Solved Spotty DNS Performance

I have been having irregular DNS performance issues and have been unable to diagnose or correct them. It appears my (new-ish) router has its own DNS server settings with the primary pointed to an address in Dubai, UAE, and the secondary at Google's primary DNS. I'm in Colorado, USA. I can change these but after a period of time they will sometimes revert to these originals. My ISP has DNS addresses they've given me as well. I'm running named as a caching server but don't know anymore where to point it since it has never caused any problem. The performance hit is most common in the morning hours (07:00 - 09:00 MDT) and I'm guessing that is also within peak traffic time in the UAE.

How much of this might I be able to strip out? I have tried various address combinations in the router, named.conf and resolv.conf. Might be best to pull back to a very simple setup. I'll add that my wife's Mac acts fine so I'm pretty sure this is entirely within my machine. Suggestions appreciated.
 
It appears my (new-ish) router has its own DNS server settings with the primary pointed to an address in Dubai, UAE, and the secondary at Google's primary DNS. I'm in Colorado, USA.
Are you sure your router hasn't been hacked? It's quite popular to divert DNS to a rogue DNS server in order to hijack your outgoing connections.

My ISP has DNS addresses they've given me as well. I'm running named as a caching server but don't know anymore where to point it since it has never caused any problem.
Forget whatever your router is returning with regards to DNS and hardcode the ISP's DNS addresses as forwarding addresses in named.conf. Make sure DHCP isn't overwriting your /etc/resolv.conf and point it to your DNS server.
 
Are you sure your router hasn't been hacked? It's quite popular to divert DNS to a rogue DNS server in order to hijack your outgoing connections.

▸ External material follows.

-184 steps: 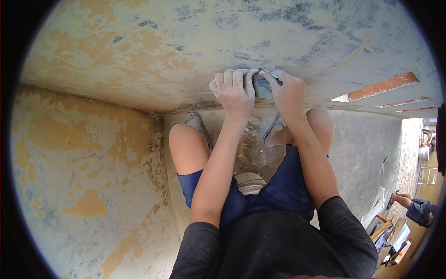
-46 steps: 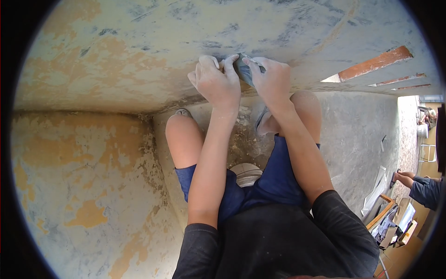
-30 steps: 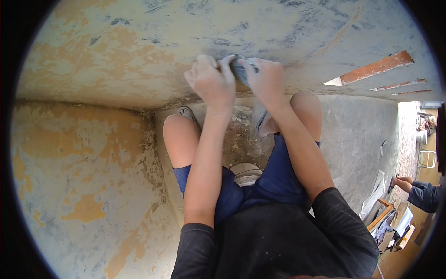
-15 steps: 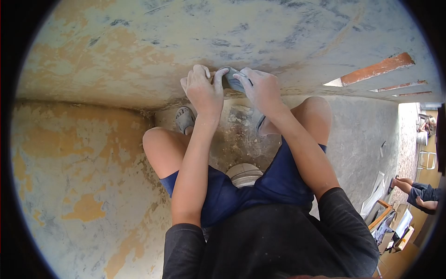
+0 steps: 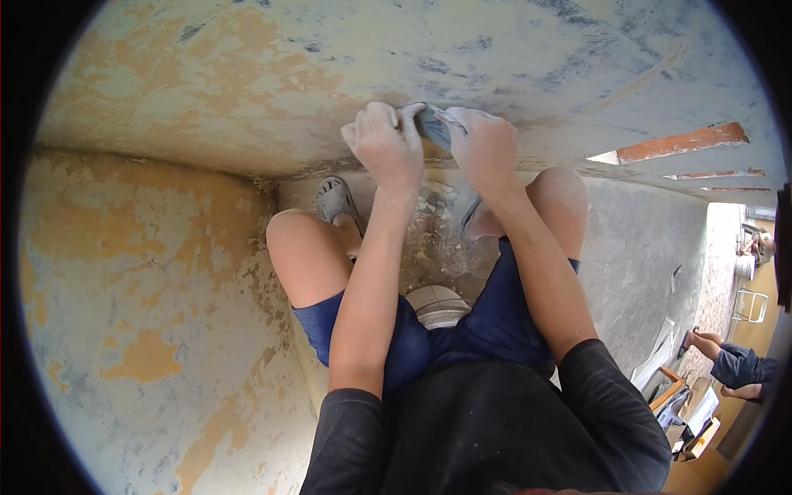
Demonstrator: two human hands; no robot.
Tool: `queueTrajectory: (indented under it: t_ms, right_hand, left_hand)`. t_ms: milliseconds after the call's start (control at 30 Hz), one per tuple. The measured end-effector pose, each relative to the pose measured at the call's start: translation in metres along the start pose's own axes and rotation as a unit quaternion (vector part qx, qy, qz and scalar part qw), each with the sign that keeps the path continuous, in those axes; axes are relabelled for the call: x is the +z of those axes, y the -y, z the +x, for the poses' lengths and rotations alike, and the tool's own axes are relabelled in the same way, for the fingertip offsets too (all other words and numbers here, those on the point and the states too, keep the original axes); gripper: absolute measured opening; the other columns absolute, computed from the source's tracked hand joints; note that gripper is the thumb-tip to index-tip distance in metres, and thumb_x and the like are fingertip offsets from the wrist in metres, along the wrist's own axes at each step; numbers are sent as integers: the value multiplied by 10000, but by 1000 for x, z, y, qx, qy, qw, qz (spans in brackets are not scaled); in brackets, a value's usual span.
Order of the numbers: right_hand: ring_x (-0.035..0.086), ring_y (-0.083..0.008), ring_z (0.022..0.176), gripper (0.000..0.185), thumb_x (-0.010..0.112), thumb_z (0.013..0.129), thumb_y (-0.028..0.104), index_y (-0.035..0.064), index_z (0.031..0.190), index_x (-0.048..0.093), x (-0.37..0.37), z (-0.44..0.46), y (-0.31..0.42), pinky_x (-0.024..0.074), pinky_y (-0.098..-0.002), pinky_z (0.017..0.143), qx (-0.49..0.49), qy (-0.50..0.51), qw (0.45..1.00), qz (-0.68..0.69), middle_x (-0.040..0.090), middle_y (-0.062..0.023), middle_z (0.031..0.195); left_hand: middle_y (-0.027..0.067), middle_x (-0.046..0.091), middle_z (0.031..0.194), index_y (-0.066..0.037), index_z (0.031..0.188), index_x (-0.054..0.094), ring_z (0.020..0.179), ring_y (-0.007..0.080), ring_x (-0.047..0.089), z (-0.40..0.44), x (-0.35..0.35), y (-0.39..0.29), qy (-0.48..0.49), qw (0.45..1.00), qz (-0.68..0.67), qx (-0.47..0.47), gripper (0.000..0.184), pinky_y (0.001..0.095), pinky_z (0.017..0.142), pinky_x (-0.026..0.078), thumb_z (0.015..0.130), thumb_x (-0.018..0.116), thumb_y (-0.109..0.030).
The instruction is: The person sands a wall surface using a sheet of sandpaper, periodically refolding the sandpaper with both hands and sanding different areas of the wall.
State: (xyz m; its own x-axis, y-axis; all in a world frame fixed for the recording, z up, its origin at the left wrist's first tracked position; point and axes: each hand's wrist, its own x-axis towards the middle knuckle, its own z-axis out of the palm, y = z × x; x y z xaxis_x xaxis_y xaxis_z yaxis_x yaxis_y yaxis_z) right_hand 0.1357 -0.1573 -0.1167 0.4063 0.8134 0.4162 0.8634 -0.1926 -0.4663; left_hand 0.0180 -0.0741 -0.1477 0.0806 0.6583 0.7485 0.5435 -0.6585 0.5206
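Observation:
A bent piece of grey sandpaper [image 5: 432,129] is stretched between my two dusty hands, close against the patchy wall [image 5: 272,99]. My left hand [image 5: 386,148] pinches its left edge between thumb and fingers, with the other fingers curled. On the opposite edge, my right hand [image 5: 485,150] grips it with thumb and fingertips. White powder coats both hands. The wall has yellowish patches under pale filler and dark smudges. The side of the sandpaper that faces the wall is hidden.
A second patchy wall [image 5: 140,305] meets the first in a corner at left. Beneath me is a white bucket [image 5: 437,307], on a stained concrete floor [image 5: 635,239]. Slots with brick-red edges [image 5: 685,143] cut the wall at right. Beyond are boards and boxes [image 5: 685,412] and another person [image 5: 734,367].
Both hands have moved slightly right in view with the sandpaper still between them. The view has shifted a little, and the other person's position has changed slightly.

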Motion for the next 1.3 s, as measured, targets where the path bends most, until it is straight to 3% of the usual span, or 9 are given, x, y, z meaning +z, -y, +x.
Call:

Forget whatever your router is returning with regards to DNS and hardcode the ISP's DNS addresses as forwarding addresses in named.conf. Make sure DHCP isn't overwriting your /etc/resolv.conf and point it to your DNS server.

Thank you, SirDice, for the reply. First, no, I don't know if the router has been hacked. (It's a Zhone, purchased from my local ISP. A decent group of folks.) I have read of ISPs configuring routers to go to a specific IP address in some sort of "clicks for $" loyalty arrangement but really, I just don't know.

I did everything as you suggested with the exception of now running local_unbound and not bind as I was before. Things are fine now and getting faster as local_unbound caches addresses. Might run squid again too. Thanks for the help.
 
I'm re-visiting this thread for full disclosure.

SirDice's solved the initial issues *for a time*. DNS addys stayed as set but speeds began to suck again. Then something changed: I upgraded the firewall that sits between the router and my network. OpenBSD 6.1 -> 6.2, as an upgrade and not a full, new install. Boom. It's all fine now. The only thing that had changed in the workflow between a new install of OBSD-6.1 (at its release) and now is that I upgraded my FreeBSD machine from 11.0R to 11.1R (at its release). An uneducated guess is that packet handling between the two hosts had degraded on the FreeBSD side for some 11.1R reason and then was resolved by driver changes in OpenBSD 6.2R. That guess does not explain why the problem started to begin with in a hitherto well-running system. FWIW my wife's Mac PB never had issues throughout this.